[Records drawn from a dataset]
● ● ●
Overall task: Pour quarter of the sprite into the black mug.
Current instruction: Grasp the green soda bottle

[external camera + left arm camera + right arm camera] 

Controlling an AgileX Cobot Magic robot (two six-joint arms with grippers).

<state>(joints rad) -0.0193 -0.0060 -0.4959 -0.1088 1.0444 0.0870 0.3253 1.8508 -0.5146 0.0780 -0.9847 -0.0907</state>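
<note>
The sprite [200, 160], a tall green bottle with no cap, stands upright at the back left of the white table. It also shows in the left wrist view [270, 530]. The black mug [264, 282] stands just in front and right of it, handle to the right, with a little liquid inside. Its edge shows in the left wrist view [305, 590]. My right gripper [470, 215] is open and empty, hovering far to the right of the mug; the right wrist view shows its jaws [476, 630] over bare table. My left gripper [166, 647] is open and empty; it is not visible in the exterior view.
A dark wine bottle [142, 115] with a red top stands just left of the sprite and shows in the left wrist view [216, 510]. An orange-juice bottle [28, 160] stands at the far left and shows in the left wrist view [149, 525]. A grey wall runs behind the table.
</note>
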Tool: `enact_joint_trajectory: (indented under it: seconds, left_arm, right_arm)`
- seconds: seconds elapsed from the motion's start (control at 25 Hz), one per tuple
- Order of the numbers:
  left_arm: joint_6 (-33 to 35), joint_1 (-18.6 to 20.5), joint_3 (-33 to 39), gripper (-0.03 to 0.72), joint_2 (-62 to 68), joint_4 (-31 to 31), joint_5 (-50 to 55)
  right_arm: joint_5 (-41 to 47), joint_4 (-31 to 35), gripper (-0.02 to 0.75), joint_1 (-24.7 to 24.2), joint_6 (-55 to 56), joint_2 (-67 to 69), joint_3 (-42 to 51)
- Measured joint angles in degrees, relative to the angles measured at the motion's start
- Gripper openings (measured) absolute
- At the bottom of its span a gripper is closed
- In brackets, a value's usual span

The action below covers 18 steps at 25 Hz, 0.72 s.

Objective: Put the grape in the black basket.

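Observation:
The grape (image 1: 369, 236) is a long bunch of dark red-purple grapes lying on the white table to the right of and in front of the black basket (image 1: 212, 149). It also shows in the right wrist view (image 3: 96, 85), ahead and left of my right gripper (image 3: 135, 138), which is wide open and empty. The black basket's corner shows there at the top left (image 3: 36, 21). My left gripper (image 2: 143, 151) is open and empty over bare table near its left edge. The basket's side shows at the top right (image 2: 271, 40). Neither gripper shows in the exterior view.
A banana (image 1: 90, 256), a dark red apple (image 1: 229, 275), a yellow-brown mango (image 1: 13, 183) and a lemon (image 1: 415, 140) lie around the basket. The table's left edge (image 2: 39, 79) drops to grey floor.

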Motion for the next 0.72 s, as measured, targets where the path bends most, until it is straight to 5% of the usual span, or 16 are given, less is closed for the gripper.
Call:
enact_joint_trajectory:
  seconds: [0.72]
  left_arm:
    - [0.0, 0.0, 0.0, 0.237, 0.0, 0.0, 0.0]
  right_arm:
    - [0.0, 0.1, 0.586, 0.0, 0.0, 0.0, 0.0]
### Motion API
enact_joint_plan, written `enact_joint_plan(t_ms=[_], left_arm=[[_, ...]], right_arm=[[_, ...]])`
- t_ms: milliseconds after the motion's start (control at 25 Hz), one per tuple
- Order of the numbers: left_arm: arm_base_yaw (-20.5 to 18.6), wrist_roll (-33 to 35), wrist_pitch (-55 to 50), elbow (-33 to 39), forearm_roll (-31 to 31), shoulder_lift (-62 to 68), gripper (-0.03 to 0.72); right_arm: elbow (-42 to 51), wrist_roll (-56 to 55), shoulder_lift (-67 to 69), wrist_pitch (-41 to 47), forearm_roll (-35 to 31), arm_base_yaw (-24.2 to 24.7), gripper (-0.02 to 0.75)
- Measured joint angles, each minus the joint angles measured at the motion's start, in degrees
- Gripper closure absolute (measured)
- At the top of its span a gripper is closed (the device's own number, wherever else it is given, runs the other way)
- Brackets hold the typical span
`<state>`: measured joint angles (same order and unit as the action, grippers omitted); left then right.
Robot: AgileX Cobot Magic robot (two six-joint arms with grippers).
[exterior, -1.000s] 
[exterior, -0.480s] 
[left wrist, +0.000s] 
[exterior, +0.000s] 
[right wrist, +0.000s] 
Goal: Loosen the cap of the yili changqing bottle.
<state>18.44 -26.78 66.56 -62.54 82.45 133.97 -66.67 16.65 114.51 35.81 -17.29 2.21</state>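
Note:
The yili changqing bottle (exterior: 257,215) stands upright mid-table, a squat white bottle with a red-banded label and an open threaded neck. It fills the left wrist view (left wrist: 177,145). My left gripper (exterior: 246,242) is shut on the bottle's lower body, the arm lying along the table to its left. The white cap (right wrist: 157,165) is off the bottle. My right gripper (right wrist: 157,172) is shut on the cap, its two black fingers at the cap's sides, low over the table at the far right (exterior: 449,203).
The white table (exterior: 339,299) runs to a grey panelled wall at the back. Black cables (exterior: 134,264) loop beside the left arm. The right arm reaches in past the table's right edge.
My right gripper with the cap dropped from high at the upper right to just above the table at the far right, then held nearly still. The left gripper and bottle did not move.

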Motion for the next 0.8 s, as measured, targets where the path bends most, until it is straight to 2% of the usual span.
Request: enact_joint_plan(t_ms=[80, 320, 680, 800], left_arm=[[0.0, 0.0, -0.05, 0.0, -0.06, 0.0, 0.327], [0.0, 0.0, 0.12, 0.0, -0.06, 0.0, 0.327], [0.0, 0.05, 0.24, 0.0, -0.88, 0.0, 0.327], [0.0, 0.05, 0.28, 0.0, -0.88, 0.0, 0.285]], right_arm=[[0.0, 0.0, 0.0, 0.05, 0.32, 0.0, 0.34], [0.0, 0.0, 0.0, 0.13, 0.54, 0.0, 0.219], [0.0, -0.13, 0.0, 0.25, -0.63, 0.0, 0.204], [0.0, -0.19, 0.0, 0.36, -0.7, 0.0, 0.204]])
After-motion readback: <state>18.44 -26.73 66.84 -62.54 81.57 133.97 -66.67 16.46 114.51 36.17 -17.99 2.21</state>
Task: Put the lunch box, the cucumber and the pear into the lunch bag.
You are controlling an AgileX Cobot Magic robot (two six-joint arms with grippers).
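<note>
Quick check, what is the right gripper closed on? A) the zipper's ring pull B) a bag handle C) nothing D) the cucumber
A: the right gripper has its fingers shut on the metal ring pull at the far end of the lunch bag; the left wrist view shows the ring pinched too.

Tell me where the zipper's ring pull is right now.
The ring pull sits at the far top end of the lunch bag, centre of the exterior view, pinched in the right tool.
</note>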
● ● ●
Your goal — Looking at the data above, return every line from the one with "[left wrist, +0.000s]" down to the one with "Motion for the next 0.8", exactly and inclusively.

Solution to the problem —
[left wrist, +0.000s] 
[exterior, +0.000s] 
[right wrist, +0.000s] 
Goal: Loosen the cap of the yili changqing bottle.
<state>18.44 -26.78 66.56 -62.54 82.45 133.97 -66.67 16.65 114.51 35.81 -17.29 2.21</state>
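Note:
The yili changqing bottle (exterior: 257,215) stands upright mid-table, a squat white bottle with a red-banded label and an open threaded neck. It fills the left wrist view (left wrist: 177,145). My left gripper (exterior: 246,242) is shut on the bottle's lower body, the arm lying along the table to its left. The white cap (right wrist: 157,165) is off the bottle. My right gripper (right wrist: 157,172) is shut on the cap, its two black fingers at the cap's sides, low over the table at the far right (exterior: 449,203).
The white table (exterior: 339,299) runs to a grey panelled wall at the back. Black cables (exterior: 134,264) loop beside the left arm. The right arm reaches in past the table's right edge.
My right gripper with the cap dropped from high at the upper right to just above the table at the far right, then held nearly still. The left gripper and bottle did not move.
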
Motion for the next 0.8 s, as measured, targets where the path bends most, until it is straight to 2% of the usual span.

This output is now finished.